Please give back, exactly as written, the lines from the line with "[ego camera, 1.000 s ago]" to the line with "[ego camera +" in the listing below, leaving out all pictures.

SOURCE INFORMATION:
════

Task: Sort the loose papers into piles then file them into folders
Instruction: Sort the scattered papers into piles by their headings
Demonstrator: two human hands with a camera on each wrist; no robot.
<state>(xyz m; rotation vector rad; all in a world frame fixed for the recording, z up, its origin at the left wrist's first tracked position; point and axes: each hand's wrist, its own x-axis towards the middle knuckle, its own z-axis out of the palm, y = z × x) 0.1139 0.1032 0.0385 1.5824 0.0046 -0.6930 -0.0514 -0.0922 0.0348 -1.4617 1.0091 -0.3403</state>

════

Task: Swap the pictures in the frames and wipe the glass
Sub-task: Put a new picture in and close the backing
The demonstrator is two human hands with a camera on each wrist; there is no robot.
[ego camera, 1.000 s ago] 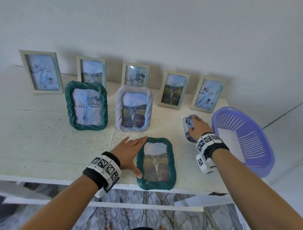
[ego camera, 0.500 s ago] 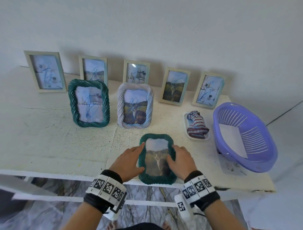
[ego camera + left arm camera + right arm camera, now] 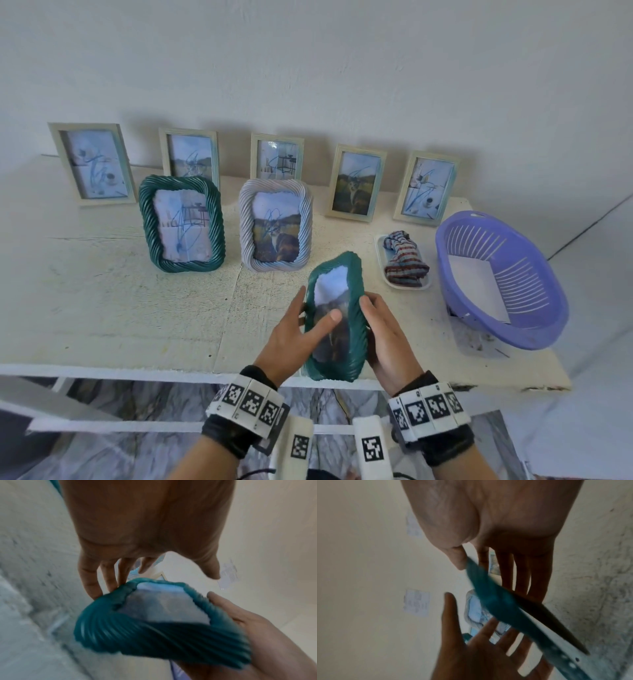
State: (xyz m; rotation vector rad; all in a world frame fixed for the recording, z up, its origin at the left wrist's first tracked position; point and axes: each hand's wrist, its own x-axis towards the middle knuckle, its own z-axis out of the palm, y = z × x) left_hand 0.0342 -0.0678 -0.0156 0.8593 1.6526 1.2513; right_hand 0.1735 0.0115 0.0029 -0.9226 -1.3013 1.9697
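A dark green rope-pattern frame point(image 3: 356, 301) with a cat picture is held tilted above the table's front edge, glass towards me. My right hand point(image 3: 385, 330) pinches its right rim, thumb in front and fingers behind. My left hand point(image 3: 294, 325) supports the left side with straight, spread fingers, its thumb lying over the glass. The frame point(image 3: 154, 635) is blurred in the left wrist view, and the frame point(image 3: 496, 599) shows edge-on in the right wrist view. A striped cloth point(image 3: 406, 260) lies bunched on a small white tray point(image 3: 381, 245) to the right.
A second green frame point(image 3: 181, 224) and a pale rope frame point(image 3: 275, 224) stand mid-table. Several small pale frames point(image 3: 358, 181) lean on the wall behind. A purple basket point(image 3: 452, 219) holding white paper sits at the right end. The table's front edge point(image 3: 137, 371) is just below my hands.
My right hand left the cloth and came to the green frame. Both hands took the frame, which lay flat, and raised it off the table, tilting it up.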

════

ANSWER SECTION:
[ego camera, 1.000 s ago] 
[ego camera, 0.500 s ago] 
[ego camera + left arm camera + right arm camera, now] 

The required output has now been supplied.